What is required -
Would you restate the entries below exactly, keeping every line?

Start of Block

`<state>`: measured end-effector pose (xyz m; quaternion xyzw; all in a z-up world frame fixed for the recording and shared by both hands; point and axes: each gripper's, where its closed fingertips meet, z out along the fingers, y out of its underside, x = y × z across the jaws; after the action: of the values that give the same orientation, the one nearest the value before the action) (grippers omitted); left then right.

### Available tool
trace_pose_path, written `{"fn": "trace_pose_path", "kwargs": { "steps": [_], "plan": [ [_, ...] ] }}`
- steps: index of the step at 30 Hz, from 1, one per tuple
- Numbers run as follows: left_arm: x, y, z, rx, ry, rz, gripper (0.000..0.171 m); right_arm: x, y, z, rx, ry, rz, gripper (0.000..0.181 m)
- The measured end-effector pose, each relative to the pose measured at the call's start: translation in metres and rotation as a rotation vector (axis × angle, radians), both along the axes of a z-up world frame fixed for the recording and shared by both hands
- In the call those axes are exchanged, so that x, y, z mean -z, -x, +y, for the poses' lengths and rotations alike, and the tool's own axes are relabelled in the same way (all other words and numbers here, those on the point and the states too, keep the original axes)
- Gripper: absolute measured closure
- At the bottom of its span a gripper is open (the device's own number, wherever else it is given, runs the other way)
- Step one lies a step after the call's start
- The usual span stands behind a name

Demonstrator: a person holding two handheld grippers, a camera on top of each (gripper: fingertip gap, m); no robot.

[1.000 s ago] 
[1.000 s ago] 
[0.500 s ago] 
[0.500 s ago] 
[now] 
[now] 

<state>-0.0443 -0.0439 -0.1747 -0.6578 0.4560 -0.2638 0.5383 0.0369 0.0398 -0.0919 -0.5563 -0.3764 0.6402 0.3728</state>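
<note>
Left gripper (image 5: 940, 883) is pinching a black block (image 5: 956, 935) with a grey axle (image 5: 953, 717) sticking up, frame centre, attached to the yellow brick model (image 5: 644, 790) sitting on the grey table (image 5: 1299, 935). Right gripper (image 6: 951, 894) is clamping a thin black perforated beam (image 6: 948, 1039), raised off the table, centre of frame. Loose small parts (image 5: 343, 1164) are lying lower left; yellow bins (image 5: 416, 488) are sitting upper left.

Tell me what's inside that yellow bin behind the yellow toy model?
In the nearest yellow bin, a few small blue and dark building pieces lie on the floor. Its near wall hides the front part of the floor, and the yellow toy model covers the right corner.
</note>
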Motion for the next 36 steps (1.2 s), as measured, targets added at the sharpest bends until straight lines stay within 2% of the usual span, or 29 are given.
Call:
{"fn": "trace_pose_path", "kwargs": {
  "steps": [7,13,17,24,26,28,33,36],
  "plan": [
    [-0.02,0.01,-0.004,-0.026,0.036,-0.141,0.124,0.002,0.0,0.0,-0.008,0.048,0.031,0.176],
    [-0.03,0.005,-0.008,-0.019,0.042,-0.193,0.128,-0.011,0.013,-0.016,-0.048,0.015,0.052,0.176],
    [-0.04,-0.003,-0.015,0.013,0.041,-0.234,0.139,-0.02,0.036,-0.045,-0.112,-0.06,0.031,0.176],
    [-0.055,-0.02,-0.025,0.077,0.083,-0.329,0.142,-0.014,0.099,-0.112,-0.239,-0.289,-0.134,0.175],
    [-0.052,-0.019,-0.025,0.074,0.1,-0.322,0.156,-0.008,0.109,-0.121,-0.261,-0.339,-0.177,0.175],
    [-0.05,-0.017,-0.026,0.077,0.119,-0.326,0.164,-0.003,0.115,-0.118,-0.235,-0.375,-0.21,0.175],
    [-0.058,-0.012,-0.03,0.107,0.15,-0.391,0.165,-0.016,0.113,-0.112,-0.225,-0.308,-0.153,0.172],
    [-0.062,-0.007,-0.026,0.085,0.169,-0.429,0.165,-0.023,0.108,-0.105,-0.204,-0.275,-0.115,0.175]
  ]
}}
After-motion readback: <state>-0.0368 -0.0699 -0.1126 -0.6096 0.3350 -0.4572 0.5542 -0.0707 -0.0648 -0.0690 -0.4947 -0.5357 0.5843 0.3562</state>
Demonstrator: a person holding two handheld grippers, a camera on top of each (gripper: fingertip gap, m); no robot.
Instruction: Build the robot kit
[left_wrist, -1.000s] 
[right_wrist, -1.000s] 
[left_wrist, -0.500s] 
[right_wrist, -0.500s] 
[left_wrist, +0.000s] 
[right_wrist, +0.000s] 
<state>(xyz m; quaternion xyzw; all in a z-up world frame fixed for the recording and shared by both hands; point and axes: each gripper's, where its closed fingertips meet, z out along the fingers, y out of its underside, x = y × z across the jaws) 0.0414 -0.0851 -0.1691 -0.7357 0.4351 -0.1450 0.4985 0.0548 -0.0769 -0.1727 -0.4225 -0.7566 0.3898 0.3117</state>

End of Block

Response to the task -
`<state>`: measured end-effector pose (xyz m; quaternion xyzw; all in a z-up world frame fixed for the recording and shared by both hands; point and axes: each gripper's, where its closed fingertips meet, z out along the fingers, y out of its underside, x = y × z across the jaws; after the action: of the values that give the same orientation, the one nearest the value before the action) (grippers omitted); left then right.

### Available tool
trace_pose_path, written `{"fn": "trace_pose_path", "kwargs": { "steps": [_], "plan": [ [_, ...] ] }}`
- steps: index of the step at 30 Hz, from 1, one per tuple
- Numbers run as follows: left_arm: x, y, z, rx, ry, rz, gripper (0.000..0.171 m); right_arm: x, y, z, rx, ry, rz, gripper (0.000..0.181 m)
- The measured end-effector pose, each relative to the pose measured at the call's start: translation in metres and rotation as a rotation vector (axis × angle, radians), both along the axes of a z-up world frame fixed for the recording and shared by both hands
- In the call those axes are exchanged, so that x, y, z mean -z, -x, +y, for the poses' lengths and rotations alike, and the tool's own axes are relabelled in the same way (all other words and numbers here, those on the point and the states too, keep the original axes)
- Gripper: absolute measured closure
- At the bottom of its span a gripper is open (the device's own number, wherever else it is given, runs the other way)
- Step one lies a step after the call's start
- The usual span stands behind a name

Demonstrator: a person holding two handheld grippers, a camera on top of each (gripper: fingertip gap, m); no robot.

[1.000 s ago] 
[1.000 s ago] 
[0.500 s ago] 
[0.500 s ago] 
[now] 
[now] 

<state>-0.0443 -0.0439 -0.1747 -0.6578 0.4560 -0.2638 0.5383 0.0369 0.0398 -0.0919 -0.5563 -0.3764 0.6402 0.3728</state>
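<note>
Left gripper (image 5: 940, 883) is pinching a black block (image 5: 956, 935) with a grey axle (image 5: 953, 717) sticking up, frame centre, attached to the yellow brick model (image 5: 644, 790) sitting on the grey table (image 5: 1299, 935). Right gripper (image 6: 951, 894) is clamping a thin black perforated beam (image 6: 948, 1039), raised off the table, centre of frame. Loose small parts (image 5: 343, 1164) are lying lower left; yellow bins (image 5: 416, 488) are sitting upper left.

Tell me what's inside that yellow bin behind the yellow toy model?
In the nearest yellow bin, a few small blue and dark building pieces lie on the floor. Its near wall hides the front part of the floor, and the yellow toy model covers the right corner.
</note>
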Motion for the next 36 steps (1.2 s), as measured, targets added at the sharpest bends until straight lines stay within 2% of the usual span, or 29 are given.
Call:
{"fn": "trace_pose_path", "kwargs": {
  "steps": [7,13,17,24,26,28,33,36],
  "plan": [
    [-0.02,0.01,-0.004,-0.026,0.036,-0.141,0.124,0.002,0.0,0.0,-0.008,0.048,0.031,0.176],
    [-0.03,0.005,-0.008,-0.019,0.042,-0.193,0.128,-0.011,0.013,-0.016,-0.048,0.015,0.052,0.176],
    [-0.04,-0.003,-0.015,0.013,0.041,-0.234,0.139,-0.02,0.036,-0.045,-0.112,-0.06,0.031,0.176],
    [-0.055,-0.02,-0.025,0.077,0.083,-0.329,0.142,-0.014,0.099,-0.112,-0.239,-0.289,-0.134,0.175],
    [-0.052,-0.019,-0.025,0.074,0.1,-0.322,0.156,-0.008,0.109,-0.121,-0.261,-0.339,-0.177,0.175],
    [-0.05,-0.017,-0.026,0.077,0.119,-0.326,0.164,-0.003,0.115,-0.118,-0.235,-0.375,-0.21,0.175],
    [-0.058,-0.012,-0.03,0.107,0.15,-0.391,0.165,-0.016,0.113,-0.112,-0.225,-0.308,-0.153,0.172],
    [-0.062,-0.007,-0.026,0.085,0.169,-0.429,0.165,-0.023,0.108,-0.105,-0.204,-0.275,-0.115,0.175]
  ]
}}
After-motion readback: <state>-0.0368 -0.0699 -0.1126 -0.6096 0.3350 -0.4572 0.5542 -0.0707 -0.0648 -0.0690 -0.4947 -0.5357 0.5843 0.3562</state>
Demonstrator: a person holding two handheld grippers, a camera on top of each (gripper: fingertip gap, m); no robot.
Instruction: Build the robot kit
[left_wrist, -1.000s] 
[right_wrist, -1.000s] 
[left_wrist, -0.500s] 
[right_wrist, -0.500s] 
[left_wrist, +0.000s] 
[right_wrist, +0.000s] 
<state>(xyz m; quaternion xyzw; all in a z-up world frame fixed for the recording and shared by both hands; point and axes: each gripper's, where its closed fingertips meet, z out along the fingers, y out of its underside, x = y × z across the jaws) 0.0414 -0.0851 -0.1691 -0.7357 0.4351 -0.1450 0.4985 0.0548 -0.0769 -0.1727 -0.4225 -0.7566 0.3898 0.3117</state>

With the answer given, the exercise is complete.